From: Sasha Levin <sashal@kernel.org>
To: linux-kernel@vger.kernel.org, stable@vger.kernel.org
Cc: Gavin Li <gavinl@nvidia.com>, Moshe Shemesh <moshe@nvidia.com>,
Shay Drory <shayd@nvidia.com>, Saeed Mahameed <saeedm@nvidia.com>,
Sasha Levin <sashal@kernel.org>,
davem@davemloft.net, edumazet@google.com, kuba@kernel.org,
pabeni@redhat.com, amirtz@nvidia.com, netdev@vger.kernel.org,
linux-rdma@vger.kernel.org
Subject: [PATCH AUTOSEL 5.18 090/159] net/mlx5: Increase FW pre-init timeout for health recovery
Date: Mon, 30 May 2022 09:23:15 -0400 [thread overview]
Message-ID: <20220530132425.1929512-90-sashal@kernel.org> (raw)
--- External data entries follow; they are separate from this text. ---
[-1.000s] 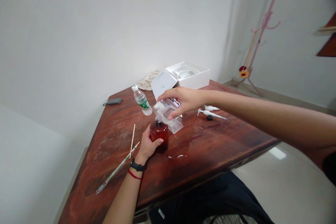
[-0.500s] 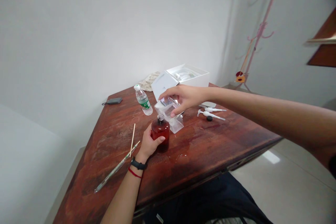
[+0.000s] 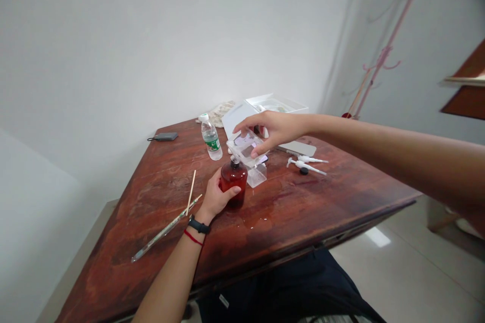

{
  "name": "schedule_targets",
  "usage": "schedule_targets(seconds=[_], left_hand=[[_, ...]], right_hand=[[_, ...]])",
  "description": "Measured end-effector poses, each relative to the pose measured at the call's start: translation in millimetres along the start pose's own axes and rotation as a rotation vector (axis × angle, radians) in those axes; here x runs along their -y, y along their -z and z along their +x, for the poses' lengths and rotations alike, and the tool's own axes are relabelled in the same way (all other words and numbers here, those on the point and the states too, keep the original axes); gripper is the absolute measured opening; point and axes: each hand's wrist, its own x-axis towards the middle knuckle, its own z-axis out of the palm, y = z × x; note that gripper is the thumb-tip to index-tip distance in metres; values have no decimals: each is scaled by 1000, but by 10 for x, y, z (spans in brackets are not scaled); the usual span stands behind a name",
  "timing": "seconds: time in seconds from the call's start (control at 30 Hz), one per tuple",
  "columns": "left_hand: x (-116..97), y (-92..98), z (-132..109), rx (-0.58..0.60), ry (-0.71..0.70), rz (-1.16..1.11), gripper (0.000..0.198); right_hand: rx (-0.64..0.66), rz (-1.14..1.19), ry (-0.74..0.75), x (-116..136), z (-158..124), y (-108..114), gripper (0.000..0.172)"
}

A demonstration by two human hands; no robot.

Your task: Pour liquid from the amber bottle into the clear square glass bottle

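My left hand [image 3: 216,194] is wrapped round a reddish-brown bottle [image 3: 234,181] that stands upright on the table, its neck without a cap or pump. Above it, my right hand [image 3: 271,133] grips a clear plastic box [image 3: 246,150] by its sides, thumb in front and fingers behind. The box is tilted to the left, with a corner at the bottle's mouth. Whether liquid is running out of it, I cannot tell. Just behind the bottle, a second clear plastic container [image 3: 257,175] rests on the table.
A water bottle [image 3: 212,139] with a green label stands behind. White pump heads [image 3: 308,165] and a black cap [image 3: 303,171] lie to the right. Chopsticks [image 3: 191,192], one partly in a wrapper, lie left. Spilled liquid [image 3: 259,222] wets the wooden table [image 3: 295,212]. An open white box [image 3: 295,106] sits behind.
The view has shifted slightly. My right hand still holds the clear box tilted at the bottle's mouth, and my left hand keeps its grip on the bottle.
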Motion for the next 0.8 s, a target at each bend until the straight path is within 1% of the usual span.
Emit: schedule_targets(seconds=[0.23,0.33,0.43,0.8], left_hand=[[-14,-1,-3,-22,-4,-3,86],[-24,0,2,-19,-3,-11,86],[-24,6,4,-17,1,-15,87],[8,11,-1,-14,10,-22,85]], right_hand=[[11,-38,-10,109,23,49,71],[26,-46,-32,136,41,71,75],[39,-54,-41,146,59,86,76],[49,-97,-4,139,96,107,73]])
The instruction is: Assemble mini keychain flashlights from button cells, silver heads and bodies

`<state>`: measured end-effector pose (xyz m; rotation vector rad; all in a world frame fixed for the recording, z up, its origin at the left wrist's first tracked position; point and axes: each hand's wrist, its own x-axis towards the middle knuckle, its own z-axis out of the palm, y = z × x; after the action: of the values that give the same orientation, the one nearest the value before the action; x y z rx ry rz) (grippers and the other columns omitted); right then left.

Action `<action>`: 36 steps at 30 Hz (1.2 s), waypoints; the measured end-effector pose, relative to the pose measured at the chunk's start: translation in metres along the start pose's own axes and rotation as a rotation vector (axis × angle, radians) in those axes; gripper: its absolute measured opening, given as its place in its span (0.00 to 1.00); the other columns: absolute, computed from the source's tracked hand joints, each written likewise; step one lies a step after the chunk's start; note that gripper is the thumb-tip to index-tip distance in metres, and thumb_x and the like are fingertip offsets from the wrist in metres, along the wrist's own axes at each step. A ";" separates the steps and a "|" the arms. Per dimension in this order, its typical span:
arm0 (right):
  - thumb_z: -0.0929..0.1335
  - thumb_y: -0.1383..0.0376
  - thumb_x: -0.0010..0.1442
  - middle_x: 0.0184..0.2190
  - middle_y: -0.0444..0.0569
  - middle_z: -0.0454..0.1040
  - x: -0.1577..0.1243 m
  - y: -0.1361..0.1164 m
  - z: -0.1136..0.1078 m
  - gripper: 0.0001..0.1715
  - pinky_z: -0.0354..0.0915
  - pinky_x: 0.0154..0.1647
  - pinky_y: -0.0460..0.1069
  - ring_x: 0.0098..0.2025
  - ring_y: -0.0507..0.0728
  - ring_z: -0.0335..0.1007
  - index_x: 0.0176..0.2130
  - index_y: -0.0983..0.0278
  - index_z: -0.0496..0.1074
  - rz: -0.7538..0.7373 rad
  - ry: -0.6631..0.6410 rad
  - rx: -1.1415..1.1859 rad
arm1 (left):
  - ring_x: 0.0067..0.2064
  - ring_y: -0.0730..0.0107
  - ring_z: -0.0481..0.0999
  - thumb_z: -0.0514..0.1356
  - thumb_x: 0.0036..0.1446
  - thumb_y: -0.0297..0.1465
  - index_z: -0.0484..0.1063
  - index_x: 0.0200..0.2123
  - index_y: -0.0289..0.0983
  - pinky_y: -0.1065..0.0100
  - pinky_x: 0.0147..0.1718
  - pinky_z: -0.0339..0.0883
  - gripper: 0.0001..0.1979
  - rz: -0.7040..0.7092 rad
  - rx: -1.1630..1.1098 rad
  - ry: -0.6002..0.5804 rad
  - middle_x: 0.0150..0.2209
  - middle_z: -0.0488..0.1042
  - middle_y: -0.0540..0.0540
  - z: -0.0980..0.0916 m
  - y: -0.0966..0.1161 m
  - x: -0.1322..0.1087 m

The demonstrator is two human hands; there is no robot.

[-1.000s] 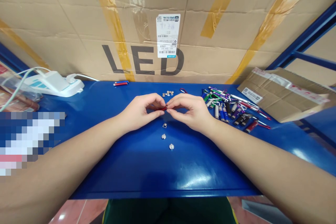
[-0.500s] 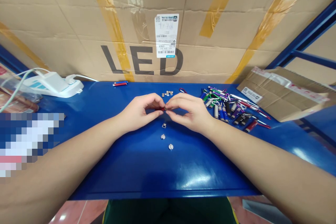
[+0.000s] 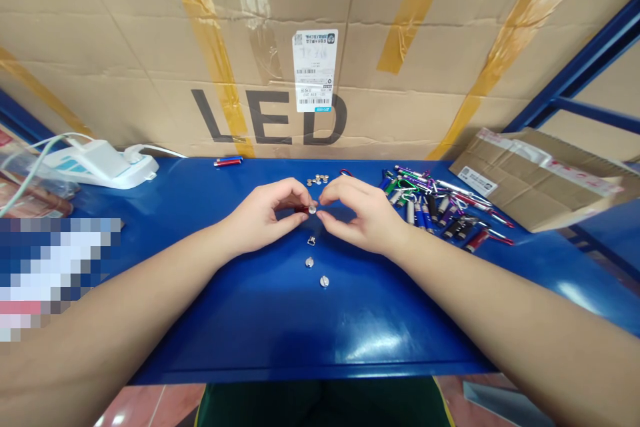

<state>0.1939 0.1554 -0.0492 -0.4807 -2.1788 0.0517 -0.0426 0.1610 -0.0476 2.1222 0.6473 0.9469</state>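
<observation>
Holding one red mini flashlight

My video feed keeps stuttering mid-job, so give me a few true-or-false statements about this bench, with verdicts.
1. The left hand holds a small red cylinder. True.
2. The pile of keychain flashlights lies beside the left hand. False: it lies beyond the right hand, to its right.
3. Three small metal parts lie on the blue table. True.
4. The white power strip sits on the cardboard package. False: it sits at the table's left end, the package at the right.
</observation>
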 end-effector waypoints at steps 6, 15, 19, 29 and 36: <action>0.66 0.69 0.66 0.42 0.55 0.79 0.000 0.006 -0.001 0.06 0.70 0.52 0.57 0.45 0.61 0.74 0.42 0.64 0.74 0.173 -0.139 -0.153 | 0.48 0.66 0.82 0.62 0.61 0.23 0.69 0.43 0.38 0.64 0.53 0.77 0.09 0.020 0.023 0.020 0.44 0.79 0.45 -0.001 -0.003 -0.001; 0.62 0.59 0.73 0.59 0.60 0.72 0.008 0.010 0.016 0.27 0.60 0.65 0.64 0.61 0.68 0.66 0.67 0.62 0.69 0.516 -0.564 -0.486 | 0.48 0.61 0.82 0.63 0.58 0.28 0.69 0.43 0.39 0.56 0.55 0.77 0.09 -0.115 0.131 0.087 0.44 0.78 0.44 -0.008 -0.009 0.002; 0.63 0.58 0.73 0.59 0.61 0.71 0.006 0.015 0.027 0.30 0.60 0.64 0.65 0.60 0.69 0.67 0.69 0.63 0.66 0.501 -0.520 -0.489 | 0.46 0.60 0.81 0.64 0.57 0.31 0.70 0.44 0.39 0.53 0.53 0.78 0.12 -0.204 0.184 0.118 0.42 0.78 0.45 -0.012 -0.014 0.003; 0.70 0.66 0.67 0.46 0.59 0.77 0.007 0.021 0.019 0.09 0.68 0.56 0.60 0.49 0.64 0.72 0.42 0.68 0.81 0.269 -0.442 -0.322 | 0.44 0.62 0.82 0.63 0.58 0.32 0.72 0.43 0.39 0.54 0.52 0.79 0.09 -0.171 0.220 0.075 0.42 0.79 0.45 -0.014 -0.012 0.002; 0.71 0.75 0.61 0.35 0.51 0.79 0.006 0.016 0.009 0.08 0.70 0.44 0.52 0.38 0.57 0.75 0.32 0.65 0.77 0.202 -0.529 -0.186 | 0.44 0.61 0.81 0.63 0.60 0.32 0.74 0.41 0.38 0.54 0.52 0.79 0.06 -0.153 0.244 0.022 0.42 0.79 0.45 -0.014 -0.009 0.002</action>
<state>0.1889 0.1739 -0.0537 -0.8714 -2.6554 0.0954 -0.0533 0.1738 -0.0471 2.2373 0.9643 0.8434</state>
In-Reply-To: <20220530132425.1929512-1-sashal@kernel.org>
From: Gavin Li <gavinl@nvidia.com>
[ Upstream commit 37ca95e62ee23fa6d2c2c64e3dc40b4a0c0146dc ]
Currently, health recovery will reload driver to recover it from fatal
errors. During the driver's load process, it would wait for FW to set the
pre-init bit for up to 120 seconds, beyond this threshold it would abort
the load process. In some cases, such as a FW upgrade on the DPU, this
timeout period is insufficient, and the user has no way to recover the
host device.
To solve this issue, introduce a new FW pre-init timeout for health
recovery, which is set to 2 hours.
The timeout for devlink reload and probe will use the original one because
they are user triggered flows, and therefore should not have a
significantly long timeout, during which the user command would hang.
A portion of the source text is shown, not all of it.